**How to complete this task:** Every line that includes the word "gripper" needs to be copied from the listing.

**Supplied data:**
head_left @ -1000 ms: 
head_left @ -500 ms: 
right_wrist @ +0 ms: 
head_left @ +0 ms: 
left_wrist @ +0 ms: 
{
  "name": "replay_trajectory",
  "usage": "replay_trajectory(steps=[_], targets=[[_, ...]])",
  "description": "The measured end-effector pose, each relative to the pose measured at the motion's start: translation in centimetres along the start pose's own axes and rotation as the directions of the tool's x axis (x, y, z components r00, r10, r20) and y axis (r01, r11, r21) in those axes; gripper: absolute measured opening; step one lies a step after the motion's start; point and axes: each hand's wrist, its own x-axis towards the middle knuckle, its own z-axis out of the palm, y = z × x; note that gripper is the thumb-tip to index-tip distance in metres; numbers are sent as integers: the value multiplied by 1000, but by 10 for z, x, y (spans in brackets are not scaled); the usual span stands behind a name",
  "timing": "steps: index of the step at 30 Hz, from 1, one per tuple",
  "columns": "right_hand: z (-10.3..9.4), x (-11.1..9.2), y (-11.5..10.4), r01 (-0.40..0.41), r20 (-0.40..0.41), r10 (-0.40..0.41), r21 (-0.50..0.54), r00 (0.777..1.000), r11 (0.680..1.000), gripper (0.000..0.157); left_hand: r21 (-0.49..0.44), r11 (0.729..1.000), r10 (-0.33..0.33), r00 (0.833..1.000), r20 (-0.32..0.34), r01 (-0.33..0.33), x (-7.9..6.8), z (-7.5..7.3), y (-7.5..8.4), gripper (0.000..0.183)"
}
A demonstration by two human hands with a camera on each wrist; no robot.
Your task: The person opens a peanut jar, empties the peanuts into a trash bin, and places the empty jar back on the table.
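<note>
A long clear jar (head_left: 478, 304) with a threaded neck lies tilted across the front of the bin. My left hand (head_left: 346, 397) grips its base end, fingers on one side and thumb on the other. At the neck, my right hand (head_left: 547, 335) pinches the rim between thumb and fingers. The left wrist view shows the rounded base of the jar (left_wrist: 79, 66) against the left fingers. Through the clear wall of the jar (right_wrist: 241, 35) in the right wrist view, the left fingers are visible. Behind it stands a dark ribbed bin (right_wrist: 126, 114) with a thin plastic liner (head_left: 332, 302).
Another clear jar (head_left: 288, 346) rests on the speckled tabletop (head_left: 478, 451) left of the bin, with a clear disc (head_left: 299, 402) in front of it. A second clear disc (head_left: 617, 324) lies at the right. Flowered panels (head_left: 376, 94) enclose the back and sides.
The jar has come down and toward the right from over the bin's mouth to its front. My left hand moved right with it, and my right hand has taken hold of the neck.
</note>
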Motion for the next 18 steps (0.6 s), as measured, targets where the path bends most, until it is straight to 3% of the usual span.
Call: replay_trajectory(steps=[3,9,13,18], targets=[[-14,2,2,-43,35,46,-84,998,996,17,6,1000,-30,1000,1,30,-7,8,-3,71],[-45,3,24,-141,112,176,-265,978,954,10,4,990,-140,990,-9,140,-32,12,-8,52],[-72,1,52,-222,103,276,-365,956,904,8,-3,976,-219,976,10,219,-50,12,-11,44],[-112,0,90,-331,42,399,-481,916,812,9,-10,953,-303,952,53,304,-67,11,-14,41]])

**Response:**
  "description": "The measured end-effector pose, each relative to the pose measured at the motion's start: translation in centimetres along the start pose's own axes and rotation as the directions of the tool's x axis (x, y, z components r00, r10, r20) and y axis (r01, r11, r21) in those axes; gripper: absolute measured opening; step one lies a step after the motion's start; point and axes: each hand's wrist, its own x-axis towards the middle knuckle, its own z-axis out of the palm, y = z × x; note that gripper is the thumb-tip to index-tip distance in metres; numbers are sent as integers: the value multiplied by 1000, but by 10 for z, x, y (spans in brackets are not scaled); the usual span stands behind a name",
  "columns": "right_hand: z (-10.3..9.4), x (-11.1..9.2), y (-11.5..10.4), r01 (-0.40..0.41), r20 (-0.40..0.41), r10 (-0.40..0.41), r21 (-0.50..0.54), r00 (0.777..1.000), r11 (0.680..1.000), gripper (0.000..0.157); left_hand: r21 (-0.49..0.44), r11 (0.729..1.000), r10 (-0.33..0.33), r00 (0.833..1.000), r20 (-0.32..0.34), r01 (-0.33..0.33), x (-7.9..6.8), z (-7.5..7.3), y (-7.5..8.4), gripper (0.000..0.183)"

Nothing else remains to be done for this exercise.